→ **YOUR INSTRUCTIONS**: Go through the records underneath and count the lines that include the string "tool". Give nothing but the number.

· · · · · · ·

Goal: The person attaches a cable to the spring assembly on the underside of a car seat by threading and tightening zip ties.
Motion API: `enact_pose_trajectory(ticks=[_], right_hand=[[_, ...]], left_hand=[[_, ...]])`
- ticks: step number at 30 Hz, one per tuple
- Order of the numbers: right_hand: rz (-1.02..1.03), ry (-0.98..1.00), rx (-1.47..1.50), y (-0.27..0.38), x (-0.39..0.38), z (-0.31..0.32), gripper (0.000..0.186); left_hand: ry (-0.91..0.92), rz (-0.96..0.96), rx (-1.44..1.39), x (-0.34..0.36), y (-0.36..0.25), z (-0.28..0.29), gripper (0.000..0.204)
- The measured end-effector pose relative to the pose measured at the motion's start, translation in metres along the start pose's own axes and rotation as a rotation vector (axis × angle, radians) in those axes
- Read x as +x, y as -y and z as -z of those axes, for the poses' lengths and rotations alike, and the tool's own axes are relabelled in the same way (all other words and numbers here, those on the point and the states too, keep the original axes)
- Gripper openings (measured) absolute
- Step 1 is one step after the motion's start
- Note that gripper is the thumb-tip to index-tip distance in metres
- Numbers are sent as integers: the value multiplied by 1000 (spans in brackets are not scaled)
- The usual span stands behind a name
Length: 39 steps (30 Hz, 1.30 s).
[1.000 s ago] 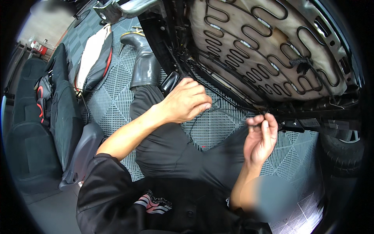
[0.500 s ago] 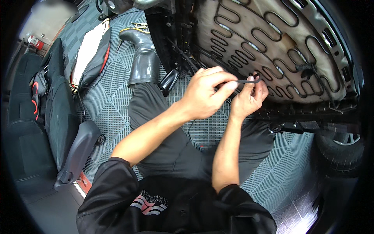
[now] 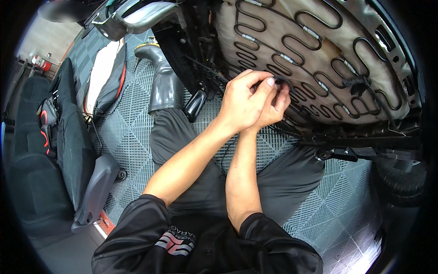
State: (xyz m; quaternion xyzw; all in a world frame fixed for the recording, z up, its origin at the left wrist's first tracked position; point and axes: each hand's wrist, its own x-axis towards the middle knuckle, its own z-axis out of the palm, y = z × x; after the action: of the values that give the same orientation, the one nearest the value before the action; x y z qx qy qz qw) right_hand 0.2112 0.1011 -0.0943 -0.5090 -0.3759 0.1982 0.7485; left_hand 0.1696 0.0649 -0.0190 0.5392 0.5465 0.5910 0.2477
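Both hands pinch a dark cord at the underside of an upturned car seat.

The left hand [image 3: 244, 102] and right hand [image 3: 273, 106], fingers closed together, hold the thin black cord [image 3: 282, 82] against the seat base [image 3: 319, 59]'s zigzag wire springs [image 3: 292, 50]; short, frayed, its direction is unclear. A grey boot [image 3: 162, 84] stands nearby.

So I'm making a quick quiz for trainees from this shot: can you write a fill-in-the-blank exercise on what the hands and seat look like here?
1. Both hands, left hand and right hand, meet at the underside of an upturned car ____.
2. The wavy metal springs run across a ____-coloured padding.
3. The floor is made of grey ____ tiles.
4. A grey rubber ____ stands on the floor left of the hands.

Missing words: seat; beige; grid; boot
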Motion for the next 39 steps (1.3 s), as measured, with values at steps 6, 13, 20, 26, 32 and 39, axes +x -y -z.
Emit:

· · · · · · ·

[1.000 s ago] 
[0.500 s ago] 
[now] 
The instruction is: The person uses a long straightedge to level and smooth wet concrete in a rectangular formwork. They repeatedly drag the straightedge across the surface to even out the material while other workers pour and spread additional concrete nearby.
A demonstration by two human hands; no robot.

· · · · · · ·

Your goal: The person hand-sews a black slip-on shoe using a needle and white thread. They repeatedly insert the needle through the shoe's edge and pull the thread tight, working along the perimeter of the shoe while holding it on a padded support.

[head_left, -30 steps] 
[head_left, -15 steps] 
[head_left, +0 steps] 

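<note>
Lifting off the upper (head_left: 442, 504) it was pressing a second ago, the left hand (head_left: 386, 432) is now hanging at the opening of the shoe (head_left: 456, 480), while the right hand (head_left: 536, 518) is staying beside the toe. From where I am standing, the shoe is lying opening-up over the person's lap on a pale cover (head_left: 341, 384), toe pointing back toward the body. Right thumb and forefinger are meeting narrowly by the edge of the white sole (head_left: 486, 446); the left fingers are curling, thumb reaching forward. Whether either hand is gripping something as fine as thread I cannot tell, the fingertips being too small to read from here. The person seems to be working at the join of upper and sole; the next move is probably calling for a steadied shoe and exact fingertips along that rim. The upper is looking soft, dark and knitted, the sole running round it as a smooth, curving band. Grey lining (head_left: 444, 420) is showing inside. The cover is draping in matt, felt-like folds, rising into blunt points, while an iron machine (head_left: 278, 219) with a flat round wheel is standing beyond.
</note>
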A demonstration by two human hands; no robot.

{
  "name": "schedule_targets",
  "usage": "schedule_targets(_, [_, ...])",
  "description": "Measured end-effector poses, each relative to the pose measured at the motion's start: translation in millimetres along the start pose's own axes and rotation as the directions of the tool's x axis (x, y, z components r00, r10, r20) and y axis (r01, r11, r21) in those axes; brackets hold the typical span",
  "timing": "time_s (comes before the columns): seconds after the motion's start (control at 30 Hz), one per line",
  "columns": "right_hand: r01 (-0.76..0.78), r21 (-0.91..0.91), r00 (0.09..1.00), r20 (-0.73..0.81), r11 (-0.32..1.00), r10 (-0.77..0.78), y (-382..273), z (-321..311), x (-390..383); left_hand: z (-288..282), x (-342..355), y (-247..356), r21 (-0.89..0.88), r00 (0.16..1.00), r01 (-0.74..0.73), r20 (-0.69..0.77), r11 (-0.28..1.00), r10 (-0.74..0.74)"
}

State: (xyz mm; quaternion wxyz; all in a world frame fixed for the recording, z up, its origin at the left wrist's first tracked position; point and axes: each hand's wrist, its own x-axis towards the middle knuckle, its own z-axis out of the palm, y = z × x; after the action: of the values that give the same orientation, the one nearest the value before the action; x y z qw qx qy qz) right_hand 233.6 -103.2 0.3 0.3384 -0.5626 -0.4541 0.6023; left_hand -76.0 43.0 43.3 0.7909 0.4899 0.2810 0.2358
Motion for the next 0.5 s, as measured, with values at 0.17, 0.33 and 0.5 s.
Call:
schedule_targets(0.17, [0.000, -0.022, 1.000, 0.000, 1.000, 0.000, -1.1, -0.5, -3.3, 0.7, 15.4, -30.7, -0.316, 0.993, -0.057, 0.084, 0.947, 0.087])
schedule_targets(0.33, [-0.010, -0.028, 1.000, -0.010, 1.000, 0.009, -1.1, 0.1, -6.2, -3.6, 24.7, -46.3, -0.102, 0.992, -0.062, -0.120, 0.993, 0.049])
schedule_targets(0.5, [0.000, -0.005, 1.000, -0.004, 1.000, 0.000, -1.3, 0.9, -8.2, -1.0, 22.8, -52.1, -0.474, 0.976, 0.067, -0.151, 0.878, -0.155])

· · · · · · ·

→ **RESPONSE AREA**: 2